Anche se può apparire una forma di iper regolamentazione, il lavoro a distanza ha di fatto determinato una generazione di lavoratori che non stacca mai, che si trova sempre concentrata sul lavoro e che spesso non può rifiutarsi di staccare perché la propria condizione contrattuale è intermittente, precaria, a termine, in una condizione di subordinazione estrema e quindi in una situazione in cui si verifica l’impossibilità di esigere il diritto di staccare per dedicarsi alla famiglia o alle proprie passioni o, in generale, ad attività extra lavorative.
«I dati di Inps e Inail confermano l’aumento delle malattie professionali a causa di livelli di stress molto alto e casi di sindrome del burnout.
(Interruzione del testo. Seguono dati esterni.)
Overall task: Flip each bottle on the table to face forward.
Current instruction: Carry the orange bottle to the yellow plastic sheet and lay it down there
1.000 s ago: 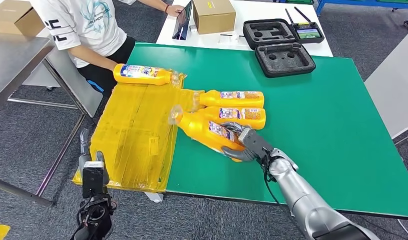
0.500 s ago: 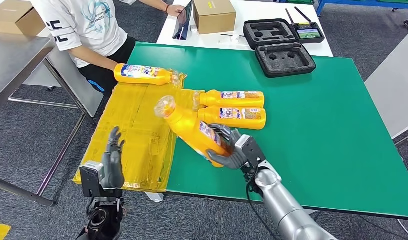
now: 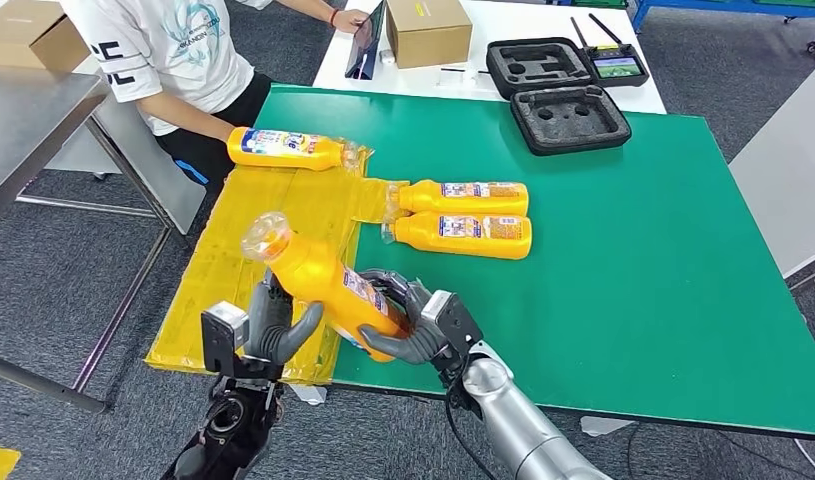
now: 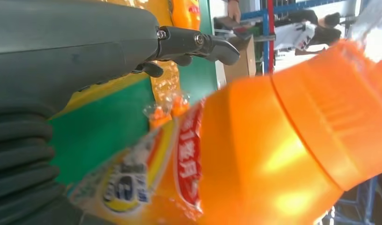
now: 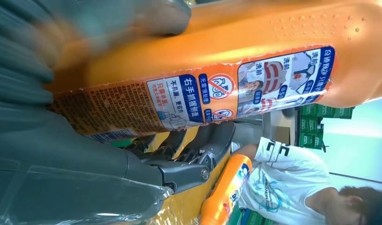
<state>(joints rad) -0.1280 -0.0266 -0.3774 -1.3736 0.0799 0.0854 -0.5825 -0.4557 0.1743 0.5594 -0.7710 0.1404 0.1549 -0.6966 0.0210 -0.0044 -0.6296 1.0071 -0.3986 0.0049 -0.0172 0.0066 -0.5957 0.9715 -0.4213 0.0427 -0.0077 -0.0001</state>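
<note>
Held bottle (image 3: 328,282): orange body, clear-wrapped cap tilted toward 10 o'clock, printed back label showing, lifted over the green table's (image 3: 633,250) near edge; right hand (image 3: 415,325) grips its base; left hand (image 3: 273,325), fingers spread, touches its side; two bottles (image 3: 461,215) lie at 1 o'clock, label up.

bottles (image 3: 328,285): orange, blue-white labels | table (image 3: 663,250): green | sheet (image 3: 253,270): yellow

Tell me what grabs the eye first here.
The orange plastic bottle lifted at the green table's near edge, gripped by the right hand, with the left hand alongside it. Beyond it, two more orange bottles lie side by side on the green top.
</note>
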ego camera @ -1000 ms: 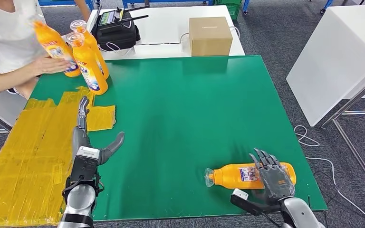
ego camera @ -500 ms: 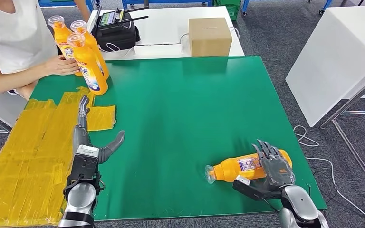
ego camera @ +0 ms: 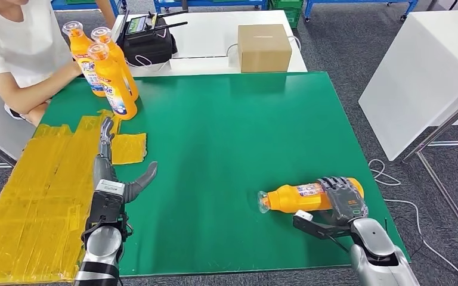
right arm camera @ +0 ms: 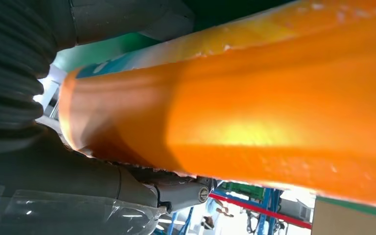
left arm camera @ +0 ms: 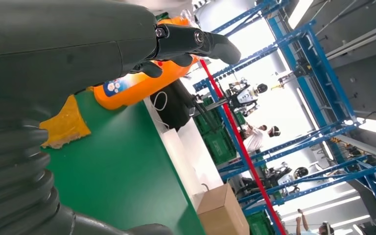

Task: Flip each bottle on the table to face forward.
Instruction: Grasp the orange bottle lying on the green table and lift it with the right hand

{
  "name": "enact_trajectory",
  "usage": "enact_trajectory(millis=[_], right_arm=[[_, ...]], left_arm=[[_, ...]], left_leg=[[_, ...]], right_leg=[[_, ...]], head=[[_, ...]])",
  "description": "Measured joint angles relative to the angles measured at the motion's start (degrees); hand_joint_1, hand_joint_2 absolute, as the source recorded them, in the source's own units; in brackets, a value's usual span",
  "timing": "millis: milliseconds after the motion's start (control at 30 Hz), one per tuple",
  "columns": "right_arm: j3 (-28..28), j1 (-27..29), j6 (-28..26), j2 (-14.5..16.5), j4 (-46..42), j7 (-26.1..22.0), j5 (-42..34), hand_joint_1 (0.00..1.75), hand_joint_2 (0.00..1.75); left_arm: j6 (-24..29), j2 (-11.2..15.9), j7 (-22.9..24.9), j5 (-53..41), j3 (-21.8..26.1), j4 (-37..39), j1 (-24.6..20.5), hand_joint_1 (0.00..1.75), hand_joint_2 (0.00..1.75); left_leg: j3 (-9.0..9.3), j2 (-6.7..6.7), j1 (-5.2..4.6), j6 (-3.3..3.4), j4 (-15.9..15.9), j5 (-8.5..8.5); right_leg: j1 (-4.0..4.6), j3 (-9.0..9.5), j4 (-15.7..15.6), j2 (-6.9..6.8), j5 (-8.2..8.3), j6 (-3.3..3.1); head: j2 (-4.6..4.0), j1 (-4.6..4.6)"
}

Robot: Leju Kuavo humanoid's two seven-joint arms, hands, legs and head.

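The right hand (ego camera: 344, 202) has closed on one lying bottle (ego camera: 298, 198); three bottles (ego camera: 104, 65) stand.

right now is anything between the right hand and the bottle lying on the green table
Nothing visible. The right hand is already on the lying bottle, its fingers curled over the base end and its thumb below the body. The green table around the bottle is bare.

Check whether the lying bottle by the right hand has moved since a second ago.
Yes. The lying bottle, held by the right hand, has shifted away from the table's near edge.
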Motion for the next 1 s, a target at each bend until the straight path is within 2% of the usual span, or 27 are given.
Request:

Sono fenomeni che potremmo definire non più patologici ma fisiologici della forma di capitalismo in cui viviamo, grandi dimissioni di lavoratori soprattutto nel post pandemia con numeri impressionati paradossalmente nei Paesi a capitalismo più avanzato come gli Stati Uniti d’America» afferma Scotto.
Il diritto alla disconnessione si profila come il completamento di un’iniziativa che il Pd sta mettendo in campo da mesi e che riguarda la qualità del modello produttivo del nostro Paese, intervenendo sulla questione dei salari e della battaglia contro la povertà salariale e la precarietà, ma non solo: «Quella della riduzione dell’orario di lavoro è un’altra strada che stiamo esplorando e su cui abbiamo concluso lo scorso giovedì un accordo tra Pd, M5S e Avs. Un disegno unitario che verrà discusso in Parlamento dopo la seconda metà di ottobre. Dentro questo quadro c’è il tema del diritto alla disconnessione».
La riduzione dell’orario di lavoro andrà in Aula il 21 ottobre mentre la proposta di legge sul diritto alla disconnessione è stato presentato e depositato ora.
Conclude Scotto: «Chiederemo in Commissione del Lavoro che venga incardinato e possa avere un suo percorso di audizioni anzitutto tra gli attori fondamentali che devono rispondere su questo terreno: sindacati, datori di lavoro, le associazioni e coinvolgendo i mondi accademici. Mi auguro che per il prossimo anno riusciremo a portarla in Aula. Da questo punto di vista chiediamo anche alla destra di aprire una riflessione, una sfida comune e la sfida della qualità del lavoro. La proposta nasce dal Pd ma è a disposizione per la discussione di tutti, degli alleati così come di tutto il Parlamento».